* [TASK BRIEF] Looking only at the lines below that contain "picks", give the number of them and no other text.

---

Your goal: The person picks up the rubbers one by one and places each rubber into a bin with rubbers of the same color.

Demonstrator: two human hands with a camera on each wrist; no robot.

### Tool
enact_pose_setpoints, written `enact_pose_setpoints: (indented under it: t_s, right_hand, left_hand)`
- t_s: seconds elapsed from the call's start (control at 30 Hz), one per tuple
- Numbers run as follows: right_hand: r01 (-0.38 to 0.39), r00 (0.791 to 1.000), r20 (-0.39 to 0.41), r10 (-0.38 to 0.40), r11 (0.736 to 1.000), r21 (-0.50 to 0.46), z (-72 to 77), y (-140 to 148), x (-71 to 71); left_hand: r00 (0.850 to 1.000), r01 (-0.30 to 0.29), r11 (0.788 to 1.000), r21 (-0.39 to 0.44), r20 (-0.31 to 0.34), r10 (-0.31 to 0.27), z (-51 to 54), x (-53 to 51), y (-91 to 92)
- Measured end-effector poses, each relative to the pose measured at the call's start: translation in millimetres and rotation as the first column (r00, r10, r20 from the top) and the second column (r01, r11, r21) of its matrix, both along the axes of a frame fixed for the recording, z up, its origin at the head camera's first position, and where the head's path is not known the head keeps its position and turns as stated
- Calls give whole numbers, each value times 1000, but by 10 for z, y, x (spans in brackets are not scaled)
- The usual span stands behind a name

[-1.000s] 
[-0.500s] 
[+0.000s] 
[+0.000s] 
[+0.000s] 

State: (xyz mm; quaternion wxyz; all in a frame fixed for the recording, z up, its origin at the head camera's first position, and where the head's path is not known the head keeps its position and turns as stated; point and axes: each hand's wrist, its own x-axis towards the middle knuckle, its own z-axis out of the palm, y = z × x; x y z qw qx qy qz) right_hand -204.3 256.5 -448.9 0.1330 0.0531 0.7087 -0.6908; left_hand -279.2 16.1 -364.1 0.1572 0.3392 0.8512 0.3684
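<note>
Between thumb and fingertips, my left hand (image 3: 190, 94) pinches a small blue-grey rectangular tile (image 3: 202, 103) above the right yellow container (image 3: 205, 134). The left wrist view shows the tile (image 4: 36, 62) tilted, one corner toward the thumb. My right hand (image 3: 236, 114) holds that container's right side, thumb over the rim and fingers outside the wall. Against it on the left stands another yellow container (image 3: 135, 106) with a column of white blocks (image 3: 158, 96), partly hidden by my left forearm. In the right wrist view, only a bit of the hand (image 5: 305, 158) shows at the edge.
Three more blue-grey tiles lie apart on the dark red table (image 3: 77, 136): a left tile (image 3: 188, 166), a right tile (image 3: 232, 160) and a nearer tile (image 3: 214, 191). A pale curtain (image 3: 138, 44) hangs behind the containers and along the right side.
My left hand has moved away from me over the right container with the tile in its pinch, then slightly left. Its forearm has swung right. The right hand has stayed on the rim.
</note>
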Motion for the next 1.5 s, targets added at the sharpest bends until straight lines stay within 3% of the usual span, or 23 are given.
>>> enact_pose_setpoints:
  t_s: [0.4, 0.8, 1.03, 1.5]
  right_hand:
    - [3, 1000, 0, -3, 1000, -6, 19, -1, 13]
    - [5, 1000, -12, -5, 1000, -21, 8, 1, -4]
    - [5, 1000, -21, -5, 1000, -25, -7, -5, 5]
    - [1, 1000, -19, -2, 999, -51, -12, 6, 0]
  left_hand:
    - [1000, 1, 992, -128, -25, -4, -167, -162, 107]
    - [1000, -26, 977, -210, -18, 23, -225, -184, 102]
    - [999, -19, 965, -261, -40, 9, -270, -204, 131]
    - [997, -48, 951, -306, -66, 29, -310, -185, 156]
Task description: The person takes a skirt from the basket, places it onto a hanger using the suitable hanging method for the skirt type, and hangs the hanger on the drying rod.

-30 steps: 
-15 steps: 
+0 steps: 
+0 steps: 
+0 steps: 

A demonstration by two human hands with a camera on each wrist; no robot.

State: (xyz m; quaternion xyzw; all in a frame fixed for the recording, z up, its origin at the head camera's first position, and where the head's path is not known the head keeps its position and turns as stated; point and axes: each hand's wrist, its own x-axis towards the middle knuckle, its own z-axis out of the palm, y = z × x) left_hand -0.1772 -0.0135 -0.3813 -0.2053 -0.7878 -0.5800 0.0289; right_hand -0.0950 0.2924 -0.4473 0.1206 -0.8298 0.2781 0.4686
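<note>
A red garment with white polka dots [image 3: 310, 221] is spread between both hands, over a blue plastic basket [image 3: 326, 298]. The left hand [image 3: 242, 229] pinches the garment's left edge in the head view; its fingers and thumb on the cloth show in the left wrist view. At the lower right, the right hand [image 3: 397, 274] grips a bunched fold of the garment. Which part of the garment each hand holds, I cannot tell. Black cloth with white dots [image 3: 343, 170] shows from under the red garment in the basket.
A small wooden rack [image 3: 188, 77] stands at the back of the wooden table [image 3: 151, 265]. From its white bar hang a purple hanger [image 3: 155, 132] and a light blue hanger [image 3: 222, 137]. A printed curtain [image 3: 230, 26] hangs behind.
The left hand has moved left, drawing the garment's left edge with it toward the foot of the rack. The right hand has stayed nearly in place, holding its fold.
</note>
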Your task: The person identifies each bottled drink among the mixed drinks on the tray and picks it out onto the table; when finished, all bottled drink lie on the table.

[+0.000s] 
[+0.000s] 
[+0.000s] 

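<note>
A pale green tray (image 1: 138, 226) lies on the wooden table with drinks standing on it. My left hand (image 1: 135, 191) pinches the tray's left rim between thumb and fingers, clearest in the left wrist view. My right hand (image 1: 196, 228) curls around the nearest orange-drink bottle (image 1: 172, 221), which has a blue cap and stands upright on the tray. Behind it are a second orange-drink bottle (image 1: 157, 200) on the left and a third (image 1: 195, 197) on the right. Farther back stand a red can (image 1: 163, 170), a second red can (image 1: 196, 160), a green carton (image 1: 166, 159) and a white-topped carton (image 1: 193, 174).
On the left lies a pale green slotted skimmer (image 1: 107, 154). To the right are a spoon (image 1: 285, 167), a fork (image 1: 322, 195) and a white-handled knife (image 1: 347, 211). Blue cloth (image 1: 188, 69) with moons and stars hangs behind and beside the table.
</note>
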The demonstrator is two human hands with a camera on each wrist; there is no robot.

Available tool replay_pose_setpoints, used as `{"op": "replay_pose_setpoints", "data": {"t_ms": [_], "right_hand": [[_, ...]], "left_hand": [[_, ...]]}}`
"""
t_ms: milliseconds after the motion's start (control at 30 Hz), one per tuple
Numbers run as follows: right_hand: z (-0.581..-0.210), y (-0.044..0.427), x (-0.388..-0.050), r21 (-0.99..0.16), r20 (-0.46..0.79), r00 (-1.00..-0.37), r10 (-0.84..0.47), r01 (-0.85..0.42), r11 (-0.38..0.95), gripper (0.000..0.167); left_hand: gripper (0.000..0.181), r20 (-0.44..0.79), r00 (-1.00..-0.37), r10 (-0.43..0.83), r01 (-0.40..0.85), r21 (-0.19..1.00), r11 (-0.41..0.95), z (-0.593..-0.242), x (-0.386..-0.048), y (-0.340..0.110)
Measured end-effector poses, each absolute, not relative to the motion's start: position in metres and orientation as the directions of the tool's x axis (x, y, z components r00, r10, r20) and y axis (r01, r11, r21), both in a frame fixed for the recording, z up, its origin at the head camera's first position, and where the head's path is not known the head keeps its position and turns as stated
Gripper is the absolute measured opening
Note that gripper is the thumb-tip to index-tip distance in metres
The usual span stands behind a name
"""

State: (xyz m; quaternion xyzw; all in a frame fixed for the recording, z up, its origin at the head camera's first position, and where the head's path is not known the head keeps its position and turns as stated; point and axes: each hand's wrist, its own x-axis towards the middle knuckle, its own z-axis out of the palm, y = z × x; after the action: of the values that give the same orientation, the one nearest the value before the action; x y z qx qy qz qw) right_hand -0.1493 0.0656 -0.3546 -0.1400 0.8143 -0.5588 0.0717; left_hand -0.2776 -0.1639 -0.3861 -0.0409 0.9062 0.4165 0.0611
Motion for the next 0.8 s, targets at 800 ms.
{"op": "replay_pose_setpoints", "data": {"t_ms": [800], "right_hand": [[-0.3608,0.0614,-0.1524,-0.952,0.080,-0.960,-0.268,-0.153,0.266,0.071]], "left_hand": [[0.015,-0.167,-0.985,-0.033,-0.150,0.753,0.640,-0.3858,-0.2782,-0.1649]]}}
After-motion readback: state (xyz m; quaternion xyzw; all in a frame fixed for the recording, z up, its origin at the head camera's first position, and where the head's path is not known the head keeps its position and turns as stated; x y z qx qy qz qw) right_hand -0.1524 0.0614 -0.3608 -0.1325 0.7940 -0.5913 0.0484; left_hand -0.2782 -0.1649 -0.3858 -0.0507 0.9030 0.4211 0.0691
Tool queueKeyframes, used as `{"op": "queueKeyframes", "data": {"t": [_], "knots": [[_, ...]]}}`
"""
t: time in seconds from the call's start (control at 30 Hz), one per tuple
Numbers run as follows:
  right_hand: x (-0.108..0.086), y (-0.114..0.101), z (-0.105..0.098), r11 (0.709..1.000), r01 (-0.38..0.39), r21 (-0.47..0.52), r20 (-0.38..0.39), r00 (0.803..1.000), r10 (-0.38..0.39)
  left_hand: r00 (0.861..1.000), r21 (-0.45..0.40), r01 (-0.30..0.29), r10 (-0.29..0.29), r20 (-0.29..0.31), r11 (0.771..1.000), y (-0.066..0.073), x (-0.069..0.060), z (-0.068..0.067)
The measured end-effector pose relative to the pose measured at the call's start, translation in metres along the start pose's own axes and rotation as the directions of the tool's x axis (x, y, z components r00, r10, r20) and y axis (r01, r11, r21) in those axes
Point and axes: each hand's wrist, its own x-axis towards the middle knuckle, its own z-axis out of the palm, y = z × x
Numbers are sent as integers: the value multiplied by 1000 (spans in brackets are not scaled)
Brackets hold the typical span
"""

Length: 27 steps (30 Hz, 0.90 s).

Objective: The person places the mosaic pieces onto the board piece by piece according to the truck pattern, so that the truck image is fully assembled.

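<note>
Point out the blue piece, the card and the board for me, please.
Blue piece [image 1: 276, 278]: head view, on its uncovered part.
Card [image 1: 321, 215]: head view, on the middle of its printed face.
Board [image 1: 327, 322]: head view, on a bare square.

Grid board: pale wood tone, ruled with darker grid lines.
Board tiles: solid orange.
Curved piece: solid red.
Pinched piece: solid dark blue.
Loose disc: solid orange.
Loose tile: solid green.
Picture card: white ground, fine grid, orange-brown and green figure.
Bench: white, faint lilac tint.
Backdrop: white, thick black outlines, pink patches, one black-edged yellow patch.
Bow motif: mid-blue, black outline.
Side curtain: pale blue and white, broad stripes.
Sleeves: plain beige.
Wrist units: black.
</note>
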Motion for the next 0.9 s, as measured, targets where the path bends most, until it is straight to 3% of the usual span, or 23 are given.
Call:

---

* [EXERCISE ANSWER] 2